Gregor Schneider wrote:
> Chris,
>
> On Thu, May 7, 2009 at 4:07 AM, Christopher Schultz
> <[email protected]> wrote:
>> A few questions:
>>
> Chris, maybe you'll get the hang of this Valve if I explain the
> business-requirement I had:
>
> My primary target was to cirumvent the problem having a framed
> web-app, where some content is requested after the session has timed
> out.
>
> let's say we have the following website-structure:
>
> +----------------------------------------+
> | menue1| |
> | menue2| some_content |
> | menue3| |
> | menue4| |
> | menue5| |
> +-----------------------------------------+
>
> (hope the formatting is ok )
>
> "some_content" is an iframe, and the content of this iframe is changed
> by selecting one of the left menue-items.
> The iframe is specified in "index.html such as:
>
> <html>
> <body>
> <iframe name="some_content" src="/protected/somepage.html">
> Some iframe-error-message
> </iframe>
> </body>
> </html>
>
> Now let's assume, session is timing out, and after that timeout the
> user selects one of the menue-entries on the left side.
> What's happening?
>
> The url requested will look like "http://mysite/protected/some_stuff"
>
> The HTML in that case looks like
>
> <a href="http://mysite/protected/some_stuff.html"

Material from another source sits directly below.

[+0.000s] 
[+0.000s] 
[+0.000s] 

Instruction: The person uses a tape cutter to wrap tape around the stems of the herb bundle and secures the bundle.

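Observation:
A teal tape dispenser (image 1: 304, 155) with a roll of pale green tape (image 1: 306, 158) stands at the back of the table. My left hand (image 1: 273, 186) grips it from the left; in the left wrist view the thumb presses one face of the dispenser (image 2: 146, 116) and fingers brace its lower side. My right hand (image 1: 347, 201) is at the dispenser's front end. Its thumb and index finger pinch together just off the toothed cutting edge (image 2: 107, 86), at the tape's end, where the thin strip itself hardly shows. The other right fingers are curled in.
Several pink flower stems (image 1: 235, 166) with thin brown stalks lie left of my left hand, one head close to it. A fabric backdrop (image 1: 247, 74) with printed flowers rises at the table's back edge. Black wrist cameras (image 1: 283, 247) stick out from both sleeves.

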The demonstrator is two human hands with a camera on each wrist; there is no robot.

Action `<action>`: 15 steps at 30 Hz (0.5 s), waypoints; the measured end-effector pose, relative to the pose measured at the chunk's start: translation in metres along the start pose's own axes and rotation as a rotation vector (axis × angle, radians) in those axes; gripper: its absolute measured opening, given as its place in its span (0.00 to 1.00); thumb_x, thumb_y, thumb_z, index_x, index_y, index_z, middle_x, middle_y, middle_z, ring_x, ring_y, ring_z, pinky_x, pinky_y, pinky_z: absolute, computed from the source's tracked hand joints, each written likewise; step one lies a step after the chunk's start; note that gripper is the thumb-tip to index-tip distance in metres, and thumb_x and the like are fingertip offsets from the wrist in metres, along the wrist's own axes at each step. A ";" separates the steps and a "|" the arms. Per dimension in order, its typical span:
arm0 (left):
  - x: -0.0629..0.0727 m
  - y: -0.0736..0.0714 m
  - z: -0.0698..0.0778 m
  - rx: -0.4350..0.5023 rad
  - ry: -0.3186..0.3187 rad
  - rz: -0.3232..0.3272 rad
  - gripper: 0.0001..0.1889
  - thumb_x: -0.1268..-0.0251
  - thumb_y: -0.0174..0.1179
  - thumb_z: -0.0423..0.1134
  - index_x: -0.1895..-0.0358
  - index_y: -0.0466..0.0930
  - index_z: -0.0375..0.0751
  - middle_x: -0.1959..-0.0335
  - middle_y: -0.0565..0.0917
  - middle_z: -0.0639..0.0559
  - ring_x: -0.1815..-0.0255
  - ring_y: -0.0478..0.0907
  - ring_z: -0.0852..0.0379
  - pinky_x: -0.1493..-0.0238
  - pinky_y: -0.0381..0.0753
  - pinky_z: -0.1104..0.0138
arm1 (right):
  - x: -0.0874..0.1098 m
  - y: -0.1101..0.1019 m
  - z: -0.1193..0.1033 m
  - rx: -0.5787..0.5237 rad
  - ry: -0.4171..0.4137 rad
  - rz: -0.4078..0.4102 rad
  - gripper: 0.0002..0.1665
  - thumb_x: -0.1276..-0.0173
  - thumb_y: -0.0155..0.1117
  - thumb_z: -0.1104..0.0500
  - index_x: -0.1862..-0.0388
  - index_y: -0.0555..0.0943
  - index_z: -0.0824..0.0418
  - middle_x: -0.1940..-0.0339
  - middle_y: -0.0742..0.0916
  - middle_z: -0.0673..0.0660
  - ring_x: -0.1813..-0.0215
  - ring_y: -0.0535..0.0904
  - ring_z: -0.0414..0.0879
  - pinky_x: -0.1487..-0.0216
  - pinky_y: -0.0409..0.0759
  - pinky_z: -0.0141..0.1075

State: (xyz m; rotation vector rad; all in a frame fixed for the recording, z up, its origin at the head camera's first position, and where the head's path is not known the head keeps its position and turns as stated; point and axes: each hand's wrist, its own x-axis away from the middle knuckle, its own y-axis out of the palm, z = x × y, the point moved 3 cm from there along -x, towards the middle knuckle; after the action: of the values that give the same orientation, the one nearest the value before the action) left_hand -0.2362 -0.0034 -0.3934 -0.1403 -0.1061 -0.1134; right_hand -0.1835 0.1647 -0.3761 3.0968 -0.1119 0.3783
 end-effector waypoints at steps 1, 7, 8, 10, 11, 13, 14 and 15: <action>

> target="some_content">menue4</a>
>
> No this triggers j_security_check, but unfortunately j_security_check
> just stores the last request, and after passing the credentials,
> you'll won't see your "index.html" but "/protected/some_stuff.html" -
> without the iframe and aboviously without the menue.
Alternative:
I don't have this to hand anymore since the original site was changed
and I'm not the dev for it anymore, but we put a frame-busting
javascript on the login page instead, it loaded our preferred start URL
instead of just busting the frame.
Not ideal if you want to do it all server-side, but it worked for us.
p
> So the purpose of this Valve is to provide a mechanism which makes
> sure, that if a non-authorized request comes in requesting anything
> else but your "/protected/index.html", that the original request (i.e.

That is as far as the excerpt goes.